Oil drags down U.S. stocks; Greece jitters lift bonds
By Richard Leong
NEW YORK (Reuters) - U.S. stock prices slipped on Wednesday as weaker oil prices hurt energy shares, while uneasiness about a Greek government vote on whether it would accept tough terms for another bailout and protests against a debt deal spurred safe-haven bids for bonds.
Oil prices fell more than 2 percent due to worries of growing supply from Iran following a landmark deal that would lift sanctions that have curbed its oil sales for several years.
Protesters threw petrol bombs at Greek police outside parliament in Athens as lawmakers prepared to vote on a painful austerity package.
"It looks like investors are worried there could be a glitch there. I think the consensus is it's still going to pass the Greek parliament, but in the meantime, the buyers have stepped aside," said Bucky Hellwig, senior vice president at BB&T Wealth Management in Birmingham, Alabama.
Wall Street took in stride Federal Reserve Chair Janet Yellen's affirmation of a likely interest rate increase by year-end. "If the economy evolves as we expect, economic conditions likely would make it appropriate at some point this year to raise the federal funds rate," she said in a testimony prepared for a U.S. House panel.

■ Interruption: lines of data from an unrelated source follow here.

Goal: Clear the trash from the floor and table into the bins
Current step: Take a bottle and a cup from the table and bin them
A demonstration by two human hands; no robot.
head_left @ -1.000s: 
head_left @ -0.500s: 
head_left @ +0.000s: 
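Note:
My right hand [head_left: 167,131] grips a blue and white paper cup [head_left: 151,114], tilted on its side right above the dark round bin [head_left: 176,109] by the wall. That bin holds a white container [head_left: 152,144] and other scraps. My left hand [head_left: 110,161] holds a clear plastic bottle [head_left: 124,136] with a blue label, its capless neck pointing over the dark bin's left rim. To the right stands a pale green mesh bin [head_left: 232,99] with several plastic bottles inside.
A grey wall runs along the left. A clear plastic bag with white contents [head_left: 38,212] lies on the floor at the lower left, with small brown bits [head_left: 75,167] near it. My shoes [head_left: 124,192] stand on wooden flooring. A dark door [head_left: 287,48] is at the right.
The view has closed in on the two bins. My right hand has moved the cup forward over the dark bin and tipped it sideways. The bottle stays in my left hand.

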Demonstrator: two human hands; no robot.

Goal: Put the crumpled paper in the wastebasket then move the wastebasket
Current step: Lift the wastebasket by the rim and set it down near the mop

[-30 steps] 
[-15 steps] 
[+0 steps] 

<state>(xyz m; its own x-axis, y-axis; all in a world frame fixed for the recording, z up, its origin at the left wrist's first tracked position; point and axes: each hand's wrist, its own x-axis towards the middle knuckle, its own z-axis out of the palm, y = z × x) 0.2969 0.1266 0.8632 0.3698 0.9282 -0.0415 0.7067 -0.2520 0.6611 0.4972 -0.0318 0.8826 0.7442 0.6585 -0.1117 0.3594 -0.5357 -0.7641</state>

The Dow Jones industrial average .DJI closed down 3.41 points, or 0.02 percent, to 18,050.17, the S&P 500 .SPX ended 1.52 points, or 0.07 percent, lower at 2,107.43 and the Nasdaq Composite .IXIC finished down 5.95 points, or 0.12 percent, to 5,098.94.
The dollar strengthened against a basket of currencies, with the dollar index last up 0.6 percent at 97.20 .DXY.
After receiving no fresh clues on the timing of a Fed rate increase, traders awaited whether Greece's parliament will approve a third bailout to avert bankruptcy and Greece's possible exit from the euro zone. Continued...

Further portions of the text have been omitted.